Three years after Hurricane Katrina, houses are still going up across the metropolitan area. And "up" doesn't mean new: It means, well, up.The sight of homes being raised 3 or 4 or even 10 or 12 feet above ground has become common. But what will this do to the local architectural landscape? What is the impact on neighborhoods? Individual blocks? And how high is too high?
Early on, Laska says, the group realized that elevation conversation can be complex. The earliest house-raisings post-Katrina often looked like structures on steroids. Laska refers to them as "flood rage houses" -- residences hoisted by people who said, succinctly, "Never again."
In fact, many homeowners lifted their foundations to the level of their Katrina watermarks. Which is actually not such a bad idea, Laska said.

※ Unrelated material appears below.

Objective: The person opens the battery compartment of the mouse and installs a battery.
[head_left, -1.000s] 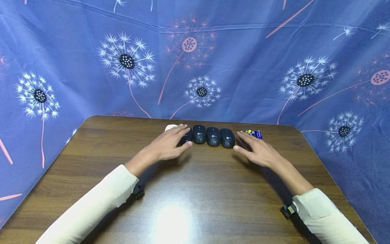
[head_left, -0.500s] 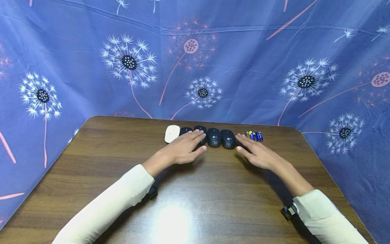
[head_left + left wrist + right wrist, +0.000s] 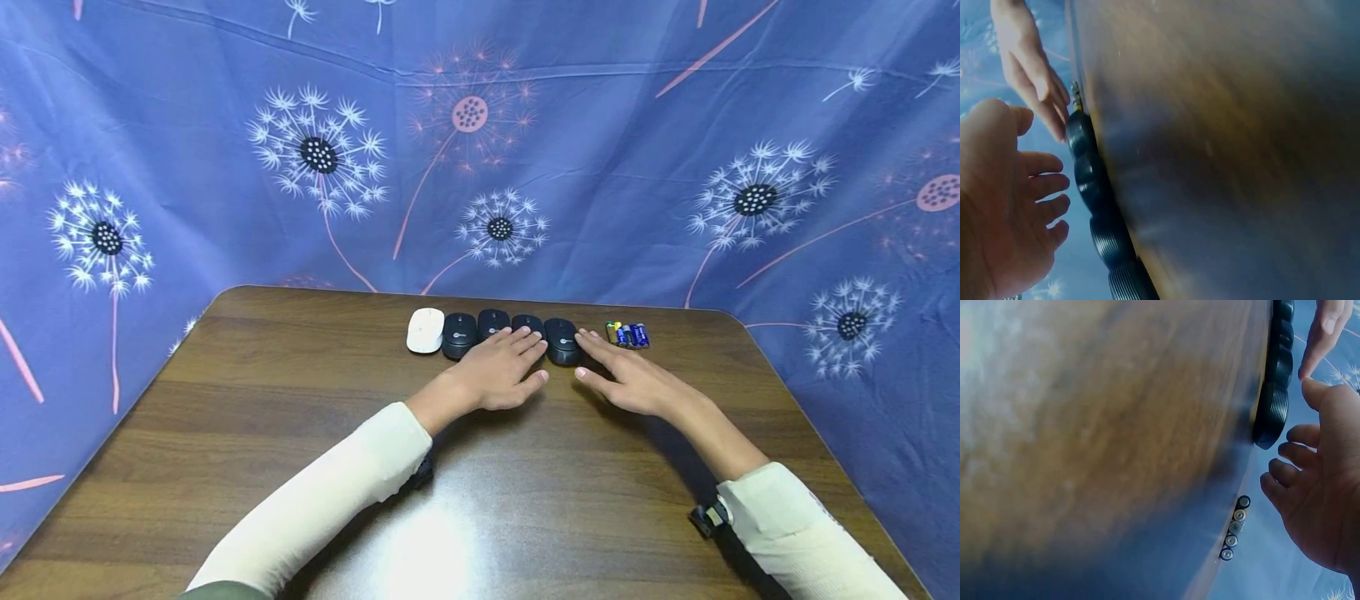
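Several black computer mice stand side by side in a row near the table's far edge, with a white mouse (image 3: 426, 331) at the row's left end. My left hand (image 3: 498, 371) is held over the middle of the row, fingers straight, partly hiding two black mice. Its wrist view shows a gap between the fingers and the row. Beside the rightmost black mouse (image 3: 562, 342) is my right hand (image 3: 630, 379), fingers extended and holding nothing. Whether its fingertips touch that mouse I cannot tell. A short row of batteries (image 3: 628, 335) lies just beyond the right hand.
The brown wooden table (image 3: 300, 400) reflects a bright light near its front. Behind it hangs a blue cloth (image 3: 600, 167) printed with dandelions. A small black device is strapped at each wrist.
My left hand has moved right along the row, from the leftmost black mouse to the middle ones, uncovering the white mouse. The right hand has barely shifted.
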`<act>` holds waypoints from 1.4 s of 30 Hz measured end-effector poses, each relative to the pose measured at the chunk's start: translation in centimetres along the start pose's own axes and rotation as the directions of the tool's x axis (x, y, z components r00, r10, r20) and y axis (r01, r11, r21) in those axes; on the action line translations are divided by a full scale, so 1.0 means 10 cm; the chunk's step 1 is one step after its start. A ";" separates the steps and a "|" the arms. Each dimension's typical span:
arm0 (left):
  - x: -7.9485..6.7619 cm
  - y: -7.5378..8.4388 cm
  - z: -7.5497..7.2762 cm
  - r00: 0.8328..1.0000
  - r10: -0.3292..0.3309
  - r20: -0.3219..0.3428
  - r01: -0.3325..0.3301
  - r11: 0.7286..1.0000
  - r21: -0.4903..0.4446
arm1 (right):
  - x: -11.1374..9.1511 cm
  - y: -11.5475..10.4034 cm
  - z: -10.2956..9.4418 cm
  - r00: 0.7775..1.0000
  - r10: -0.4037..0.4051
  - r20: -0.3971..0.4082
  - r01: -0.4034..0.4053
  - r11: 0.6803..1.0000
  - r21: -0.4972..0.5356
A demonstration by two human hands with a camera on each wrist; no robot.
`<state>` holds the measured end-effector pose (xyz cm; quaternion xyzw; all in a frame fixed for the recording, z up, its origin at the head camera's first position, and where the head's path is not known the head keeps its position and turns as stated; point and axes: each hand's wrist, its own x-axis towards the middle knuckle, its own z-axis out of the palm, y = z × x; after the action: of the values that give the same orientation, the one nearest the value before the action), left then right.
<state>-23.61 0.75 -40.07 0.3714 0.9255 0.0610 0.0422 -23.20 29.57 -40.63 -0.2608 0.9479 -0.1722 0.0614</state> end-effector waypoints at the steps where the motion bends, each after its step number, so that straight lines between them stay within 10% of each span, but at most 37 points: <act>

"That kind of reaction is based on actual flood experience. It's a good barometer of what the highest potential flood level might be."
More recent elevations, however, tend to be less severe. "The elevated house has grown on us, and people are doing a better job at it, " Laska said.
It appears that individuals' psychological response to risks has followed patterns discussed previously in academic literature on risk and mitigation. Individuals appear to assign higher probabilities to these risks immediately after the event, thus overcompensating. These people may have raised their homes more because of this experience. As the event becomes more distant in individuals memories, they do not overcompensate as much. This poses the question, will we continue to see less and less mitigating behavior as Katrina becomes a more distant memory?